Problem to work on >> Each line of the data below from the one holding "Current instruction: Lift" to the one holding "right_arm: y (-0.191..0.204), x", inclusive, is to be reproduced exactly; no other line belongs in the answer.

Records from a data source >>
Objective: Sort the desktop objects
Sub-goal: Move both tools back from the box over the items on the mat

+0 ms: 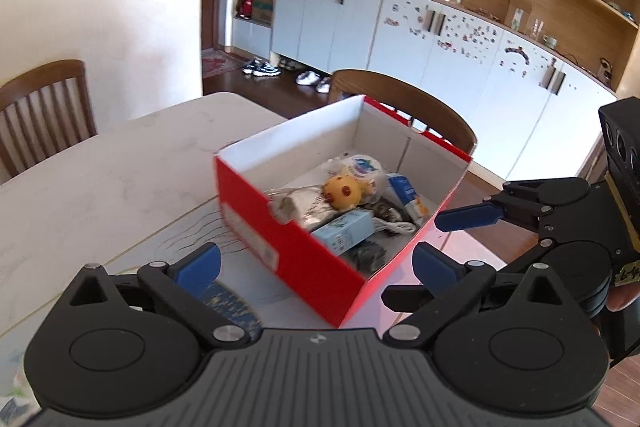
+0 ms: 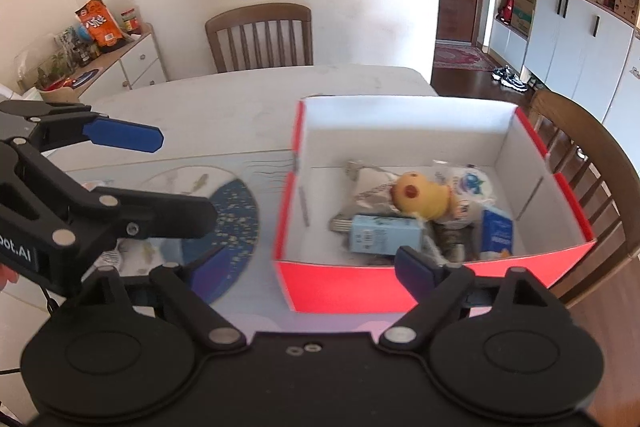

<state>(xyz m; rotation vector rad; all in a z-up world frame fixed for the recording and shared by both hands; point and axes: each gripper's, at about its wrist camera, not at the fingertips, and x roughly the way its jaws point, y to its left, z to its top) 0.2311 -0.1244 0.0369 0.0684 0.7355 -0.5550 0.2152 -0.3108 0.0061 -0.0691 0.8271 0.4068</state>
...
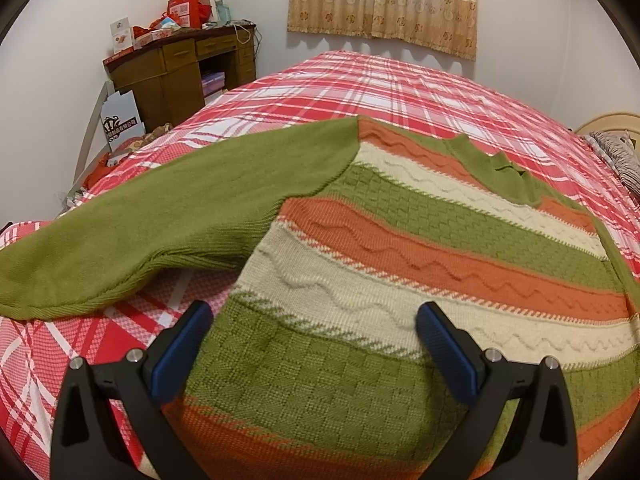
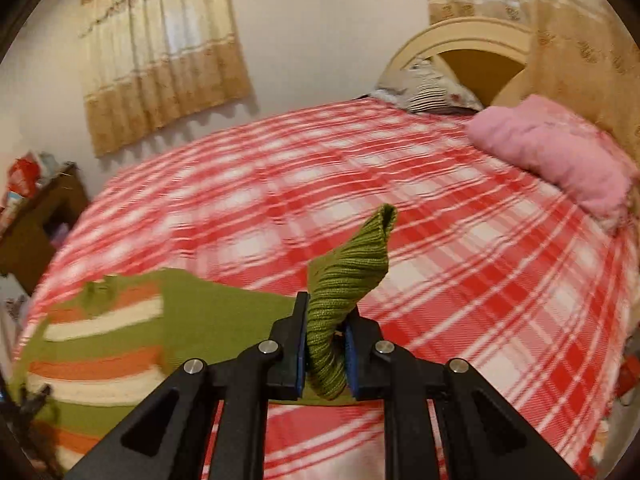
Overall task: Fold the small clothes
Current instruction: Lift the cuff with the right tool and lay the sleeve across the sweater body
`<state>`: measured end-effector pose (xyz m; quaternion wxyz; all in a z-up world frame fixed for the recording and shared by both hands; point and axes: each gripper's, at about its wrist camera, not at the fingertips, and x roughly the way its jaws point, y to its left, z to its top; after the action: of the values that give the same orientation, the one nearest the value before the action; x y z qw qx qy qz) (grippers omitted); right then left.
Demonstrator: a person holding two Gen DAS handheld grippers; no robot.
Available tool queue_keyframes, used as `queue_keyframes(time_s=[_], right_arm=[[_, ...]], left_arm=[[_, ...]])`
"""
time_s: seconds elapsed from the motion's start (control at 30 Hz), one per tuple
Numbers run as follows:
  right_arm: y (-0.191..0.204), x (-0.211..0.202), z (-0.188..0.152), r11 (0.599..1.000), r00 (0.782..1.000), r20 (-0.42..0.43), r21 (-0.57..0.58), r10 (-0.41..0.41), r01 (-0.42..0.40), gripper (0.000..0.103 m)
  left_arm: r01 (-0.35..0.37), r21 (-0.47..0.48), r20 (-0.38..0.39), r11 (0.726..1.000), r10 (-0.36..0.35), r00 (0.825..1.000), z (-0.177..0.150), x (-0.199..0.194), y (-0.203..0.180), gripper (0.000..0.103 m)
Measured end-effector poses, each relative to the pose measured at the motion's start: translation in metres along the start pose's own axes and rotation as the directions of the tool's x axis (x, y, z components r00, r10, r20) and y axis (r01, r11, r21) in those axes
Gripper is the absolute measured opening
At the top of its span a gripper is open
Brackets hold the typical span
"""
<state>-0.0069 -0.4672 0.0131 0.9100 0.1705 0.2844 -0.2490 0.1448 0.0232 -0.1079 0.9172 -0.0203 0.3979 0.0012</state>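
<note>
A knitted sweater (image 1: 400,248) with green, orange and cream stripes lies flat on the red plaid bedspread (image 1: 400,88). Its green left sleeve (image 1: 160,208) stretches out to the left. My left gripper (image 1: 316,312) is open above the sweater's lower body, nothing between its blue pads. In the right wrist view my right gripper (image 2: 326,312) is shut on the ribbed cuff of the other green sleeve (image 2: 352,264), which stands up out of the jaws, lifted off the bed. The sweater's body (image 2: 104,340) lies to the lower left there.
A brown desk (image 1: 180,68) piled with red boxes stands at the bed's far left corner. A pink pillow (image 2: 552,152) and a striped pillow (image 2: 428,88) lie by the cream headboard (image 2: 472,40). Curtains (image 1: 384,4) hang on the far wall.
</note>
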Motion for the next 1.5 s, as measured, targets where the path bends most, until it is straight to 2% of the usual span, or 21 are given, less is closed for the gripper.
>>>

Answer box >>
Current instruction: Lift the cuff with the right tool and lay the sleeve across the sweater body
`<state>`: measured end-effector pose (xyz m; quaternion wxyz; all in a z-up world frame fixed for the recording and shared by both hands; point and axes: each gripper's, at about its wrist camera, not at the fingertips, and x roughly the way its jaws point, y to its left, z to its top; after the action: of the values that give the same orientation, the one nearest the value before the action; x y z qw qx qy qz) (grippers omitted); right then left.
Demonstrator: a person holding two Gen DAS handheld grippers; no robot.
Available tool queue_keyframes, used as `queue_keyframes(time_s=[_], right_arm=[[_, ...]], left_arm=[[_, ...]])`
"""
time_s: seconds elapsed from the motion's start (control at 30 Hz), one per tuple
Numbers run as follows:
  right_arm: y (-0.191..0.204), x (-0.211..0.202), z (-0.188..0.152), r11 (0.599..1.000), r00 (0.782..1.000), r20 (-0.42..0.43), r21 (-0.57..0.58), r10 (-0.41..0.41), r01 (-0.42..0.40), gripper (0.000..0.103 m)

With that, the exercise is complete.